DistributedDataParallel

Question

DistributedDataParallel

dgm2 opened this issue 2 years ago · 2 comments

It seems that a DistributedDataParallel (DDP) pytorch setup is not supported in OT - specifically on emd2 computation.
Any workarounds ideas for making this working?
or any example for multi-gpu setups for OT?

ideally, I would like to make OT working with this torch setup
https://github.com/pytorch/examples/blob/main/distributed/ddp/main.py

Many thanks

example of failed DDP

  ot.emd2(a, b, dist)
  File "/python3.8/site-packages/ot/lp/__init__.py", line 468, in emd2
    nx = get_backend(M0, a0, b0)
  File "/python3.8/site-packages/ot/backend.py", line 168, in get_backend
    return TorchBackend()
  File "/python3.8/site-packages/ot/backend.py", line 1517, in __init__
    self.__type_list__.append(torch.tensor(1, dtype=torch.float32, device='cuda'))
RuntimeError: CUDA error: all CUDA-capable devices are busy or unavailable

my current workaround is:
changing
self.__type_list__.append(torch.tensor(1, dtype=torch.float32, device='cuda'))
to
self.__type_list__.append(torch.tensor(1, dtype=torch.float32, device=device_id))
passing device id from backend, recompiling this OT from source.

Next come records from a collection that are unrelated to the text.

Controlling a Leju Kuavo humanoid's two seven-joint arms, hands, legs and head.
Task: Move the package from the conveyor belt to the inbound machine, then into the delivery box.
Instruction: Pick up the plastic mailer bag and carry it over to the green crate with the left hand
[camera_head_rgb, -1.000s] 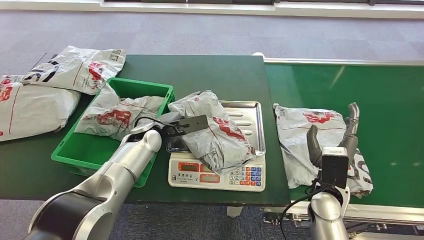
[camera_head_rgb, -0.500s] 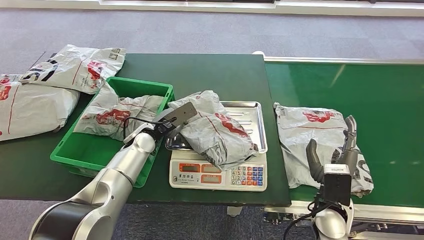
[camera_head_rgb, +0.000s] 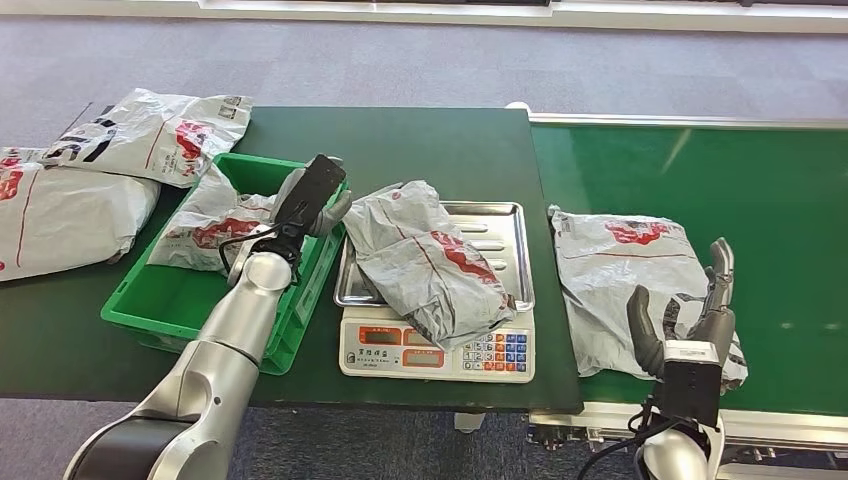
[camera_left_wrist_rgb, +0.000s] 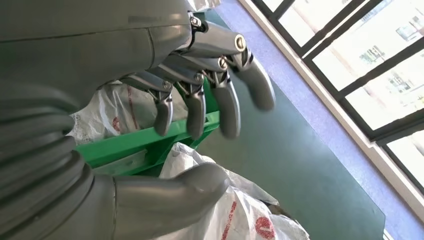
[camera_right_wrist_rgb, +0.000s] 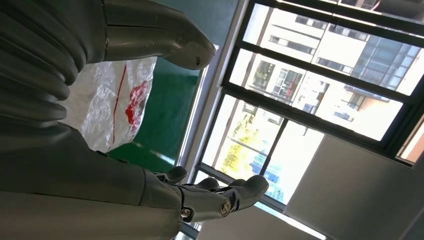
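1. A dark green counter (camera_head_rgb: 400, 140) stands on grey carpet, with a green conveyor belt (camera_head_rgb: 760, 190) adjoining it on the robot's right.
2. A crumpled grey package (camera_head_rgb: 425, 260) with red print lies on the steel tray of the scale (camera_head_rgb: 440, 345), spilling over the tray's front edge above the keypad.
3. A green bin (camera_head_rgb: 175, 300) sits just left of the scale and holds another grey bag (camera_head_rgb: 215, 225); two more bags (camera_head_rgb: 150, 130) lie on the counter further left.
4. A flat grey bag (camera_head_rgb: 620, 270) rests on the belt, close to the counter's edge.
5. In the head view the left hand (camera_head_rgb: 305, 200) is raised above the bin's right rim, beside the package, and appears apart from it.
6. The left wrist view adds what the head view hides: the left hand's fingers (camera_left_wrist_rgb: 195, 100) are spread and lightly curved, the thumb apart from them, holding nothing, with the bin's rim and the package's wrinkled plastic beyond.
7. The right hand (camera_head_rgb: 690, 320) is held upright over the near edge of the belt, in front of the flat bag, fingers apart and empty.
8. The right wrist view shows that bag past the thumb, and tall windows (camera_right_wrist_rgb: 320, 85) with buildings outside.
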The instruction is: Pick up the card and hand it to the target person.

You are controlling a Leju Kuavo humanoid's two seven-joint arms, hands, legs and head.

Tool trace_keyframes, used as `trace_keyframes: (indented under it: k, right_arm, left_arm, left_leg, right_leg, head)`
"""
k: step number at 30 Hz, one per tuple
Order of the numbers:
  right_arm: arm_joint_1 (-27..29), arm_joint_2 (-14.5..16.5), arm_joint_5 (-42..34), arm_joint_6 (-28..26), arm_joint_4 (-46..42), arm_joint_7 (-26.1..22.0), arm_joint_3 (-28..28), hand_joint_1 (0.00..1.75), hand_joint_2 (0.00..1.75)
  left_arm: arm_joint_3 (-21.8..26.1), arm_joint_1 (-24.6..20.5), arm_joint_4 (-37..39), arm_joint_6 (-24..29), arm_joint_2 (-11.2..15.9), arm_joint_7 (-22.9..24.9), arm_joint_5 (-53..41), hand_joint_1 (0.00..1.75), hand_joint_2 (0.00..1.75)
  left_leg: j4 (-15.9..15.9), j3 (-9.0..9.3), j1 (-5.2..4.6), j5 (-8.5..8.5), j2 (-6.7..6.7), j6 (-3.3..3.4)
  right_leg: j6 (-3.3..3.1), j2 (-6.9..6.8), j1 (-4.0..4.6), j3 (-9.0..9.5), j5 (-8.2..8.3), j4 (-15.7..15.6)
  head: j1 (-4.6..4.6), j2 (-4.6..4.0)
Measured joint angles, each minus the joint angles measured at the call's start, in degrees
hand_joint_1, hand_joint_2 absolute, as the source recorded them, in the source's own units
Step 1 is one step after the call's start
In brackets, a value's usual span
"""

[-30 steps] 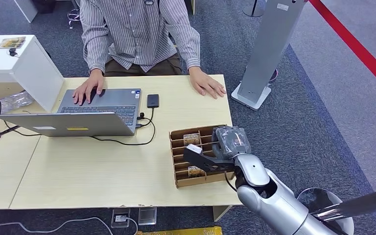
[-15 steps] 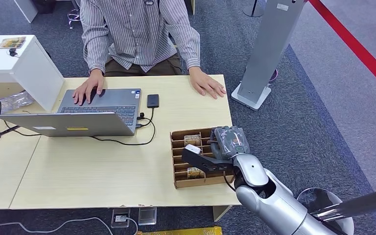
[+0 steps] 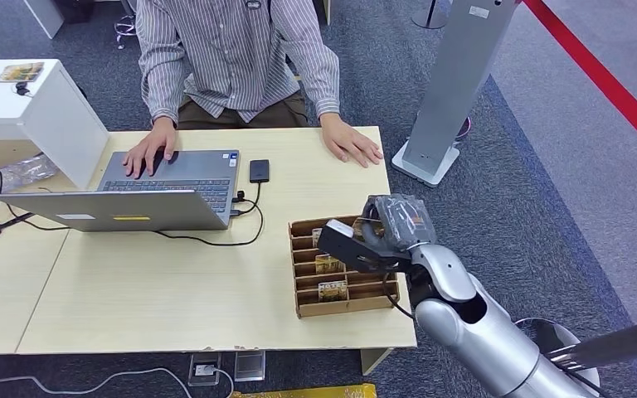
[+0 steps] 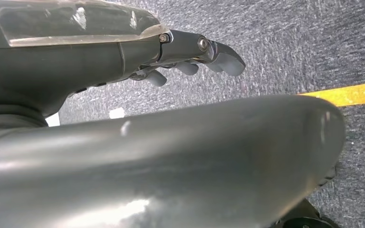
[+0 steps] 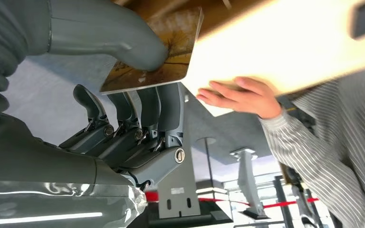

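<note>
My right hand point(image 3: 371, 237) hovers over the far part of the slotted cardboard box point(image 3: 346, 306) at the table's right end. In the right wrist view the thumb point(image 5: 123, 35) and fingers point(image 5: 145, 107) pinch a brown picture card point(image 5: 164, 50) by its edge, lifted out of the slots. Two more cards point(image 3: 333, 291) stay in the box. The target person in a striped shirt point(image 3: 232, 50) sits across the table, one hand point(image 3: 351, 142) flat on the tabletop beyond the box. My left hand point(image 4: 190, 57) hangs over grey carpet, holding nothing.
An open laptop point(image 3: 166, 186) with the person's other hand on it stands left of the box, a black phone point(image 3: 259, 171) and cables beside it. A white cabinet point(image 3: 41, 108) is at the far left. A grey stand point(image 3: 452, 83) rises right of the table.
My right hand has risen and shifted toward the person, away from the box's middle slots, carrying the card. The person has not moved.
</note>
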Motion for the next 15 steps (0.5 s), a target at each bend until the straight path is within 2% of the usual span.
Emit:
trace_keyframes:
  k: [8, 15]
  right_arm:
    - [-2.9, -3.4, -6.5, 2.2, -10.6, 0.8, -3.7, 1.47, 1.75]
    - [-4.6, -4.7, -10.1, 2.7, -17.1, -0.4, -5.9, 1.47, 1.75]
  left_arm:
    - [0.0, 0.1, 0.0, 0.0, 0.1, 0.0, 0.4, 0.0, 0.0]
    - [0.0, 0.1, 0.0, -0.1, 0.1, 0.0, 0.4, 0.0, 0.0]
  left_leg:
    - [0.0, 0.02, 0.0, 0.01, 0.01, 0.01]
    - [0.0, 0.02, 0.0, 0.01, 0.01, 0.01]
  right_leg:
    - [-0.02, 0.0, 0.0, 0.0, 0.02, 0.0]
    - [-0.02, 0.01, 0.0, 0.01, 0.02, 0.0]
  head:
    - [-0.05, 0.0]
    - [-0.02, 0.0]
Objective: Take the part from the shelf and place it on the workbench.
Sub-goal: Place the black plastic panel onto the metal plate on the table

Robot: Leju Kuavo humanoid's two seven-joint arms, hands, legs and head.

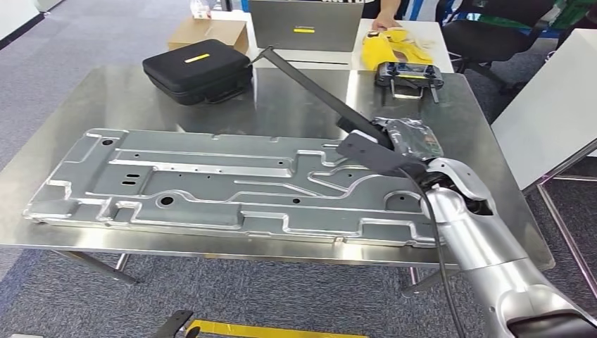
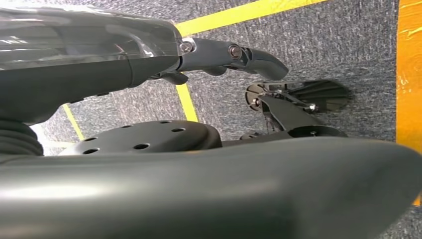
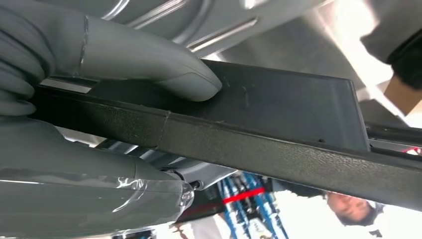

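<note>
**Right hand holds a long black bar above the steel workbench**

While the robot faces a stainless-steel workbench [image 1: 77,91], a large pressed silver-grey metal panel [image 1: 211,183] with ribs and holes lies flat across most of its near half. At the far left of the bench sits a black zippered case with a yellow label [image 1: 198,69], and behind it, on a white table, a brown cardboard box [image 1: 204,32] beside a grey laptop [image 1: 306,24]. Further right on that table lie yellow sheets [image 1: 391,46], with a person's hand [image 1: 384,21] resting near them. A black handheld controller [image 1: 410,74] lies at the far edge of the bench.

From near the laptop, a long, narrow black bar with a textured surface [image 1: 310,88] slants down and to the right above the bench, its lower end widening into a flat black piece over the right end of the panel. The silver right arm comes in from the lower right, and the right hand [image 1: 415,144] grips that lower end. In the right wrist view, the thick grey thumb [image 3: 149,62] presses on the bar's flat face while the grey fingers [image 3: 89,194] wrap under the opposite side, so the bar is clamped between them.

The left hand [image 2: 219,57] hangs over grey carpet with yellow floor lines [image 2: 239,15]; whether its fingers are spread or curled cannot be told.
</note>
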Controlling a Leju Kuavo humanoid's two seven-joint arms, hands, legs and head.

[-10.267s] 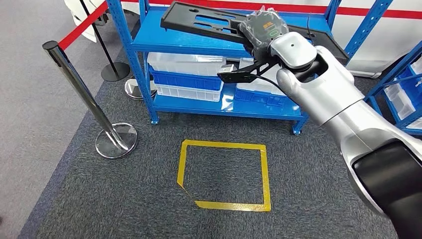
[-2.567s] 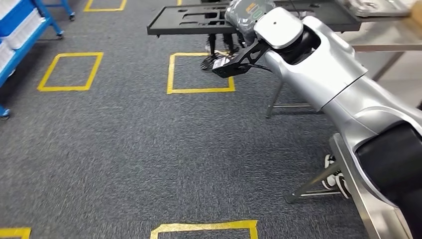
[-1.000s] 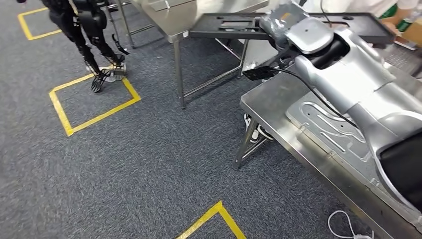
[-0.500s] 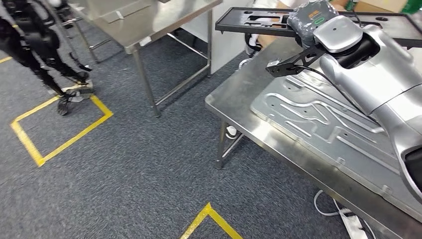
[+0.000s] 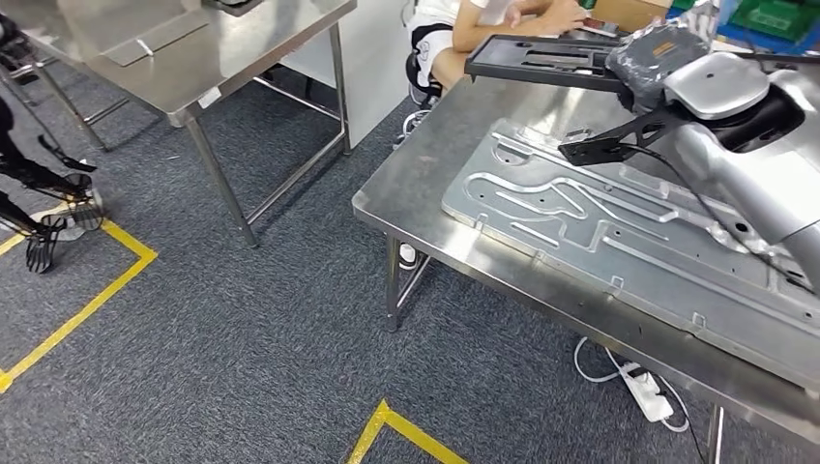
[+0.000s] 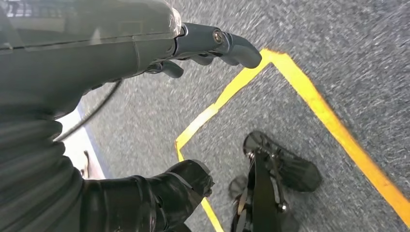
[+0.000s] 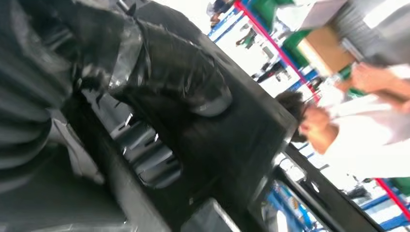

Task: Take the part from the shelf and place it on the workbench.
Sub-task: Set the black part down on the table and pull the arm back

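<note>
The part is a flat black frame with cut-outs (image 5: 541, 60). My right hand (image 5: 653, 53), wrapped in clear film, grips it near one end and holds it level above the far side of the steel workbench (image 5: 411, 188). In the right wrist view the dark fingers (image 7: 164, 82) lie over the black part (image 7: 241, 140). A large stamped metal panel (image 5: 600, 232) lies flat on the workbench under my arm. My left hand (image 6: 121, 53) hangs over the carpet, its fingers apart and nothing in it.
A person (image 5: 474, 19) sits at the workbench's far side, close to the part. A second steel table (image 5: 193, 48) stands to the left. Another robot's black feet (image 5: 43, 208) stand by yellow floor tape (image 5: 87, 300). A power strip (image 5: 648, 391) lies under the bench.
The whole view has swung from the blue shelf across the carpet to the workbench, so the camera moved. The black part stays in my right hand and now hangs over the bench.
</note>
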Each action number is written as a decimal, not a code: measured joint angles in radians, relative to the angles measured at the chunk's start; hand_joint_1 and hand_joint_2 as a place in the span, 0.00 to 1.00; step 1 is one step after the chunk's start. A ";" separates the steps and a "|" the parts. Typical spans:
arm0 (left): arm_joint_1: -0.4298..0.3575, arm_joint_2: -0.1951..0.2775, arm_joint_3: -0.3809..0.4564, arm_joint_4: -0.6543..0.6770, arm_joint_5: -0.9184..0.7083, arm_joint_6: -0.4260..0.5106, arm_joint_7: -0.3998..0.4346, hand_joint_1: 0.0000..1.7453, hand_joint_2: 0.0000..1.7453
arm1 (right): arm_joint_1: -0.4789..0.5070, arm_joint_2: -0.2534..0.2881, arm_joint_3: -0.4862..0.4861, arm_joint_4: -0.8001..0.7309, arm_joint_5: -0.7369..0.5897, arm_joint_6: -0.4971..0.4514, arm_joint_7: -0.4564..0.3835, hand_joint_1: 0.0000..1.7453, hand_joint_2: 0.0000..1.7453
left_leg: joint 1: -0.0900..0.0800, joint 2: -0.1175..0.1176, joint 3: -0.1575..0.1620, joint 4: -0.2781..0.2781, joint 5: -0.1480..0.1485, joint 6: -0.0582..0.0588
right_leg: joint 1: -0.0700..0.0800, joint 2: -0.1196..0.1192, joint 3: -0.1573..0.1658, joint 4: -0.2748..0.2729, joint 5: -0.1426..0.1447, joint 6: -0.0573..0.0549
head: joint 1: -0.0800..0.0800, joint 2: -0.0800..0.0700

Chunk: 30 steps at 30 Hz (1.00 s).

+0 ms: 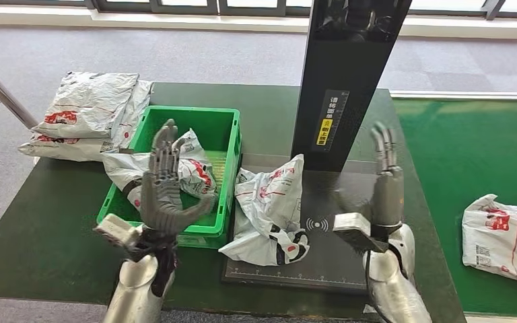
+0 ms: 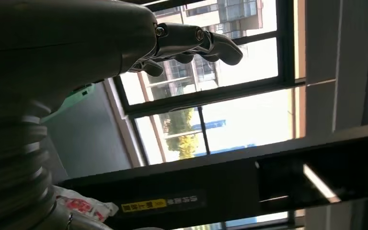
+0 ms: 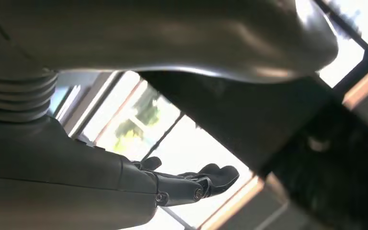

Answer 1 · 2022-06-07T06:23:02.000Z

Hello @dgm2 ,

This workaround works? Note that the list is here mainly for debugging and tests (so that we can rub them on all available devices) so I'm a bit surprised if this is the only bottleneck for running POT with DPP.

We are obviously interested in your contribution if you manage to manage it work properly (we don not have multiple GPU so it is a bit hard to implement and debug on our side), probably the device device_id should be detected automatically whene using get_backend and creation, the back-ends should not need parameters to remain practical to use.

Answer 2 · 2022-06-09T08:26:32.000Z

Hello @dgm2,
Could you provide us with the exact code you used to get this error ?
I ran https://github.com/pytorch/examples/blob/main/distributed/ddp/main.py with 4 GPUs and ot.emd2 as the loss function, yet did not get any error, everything seems to have run smoothly whether the distribution was performed with torch or slurm.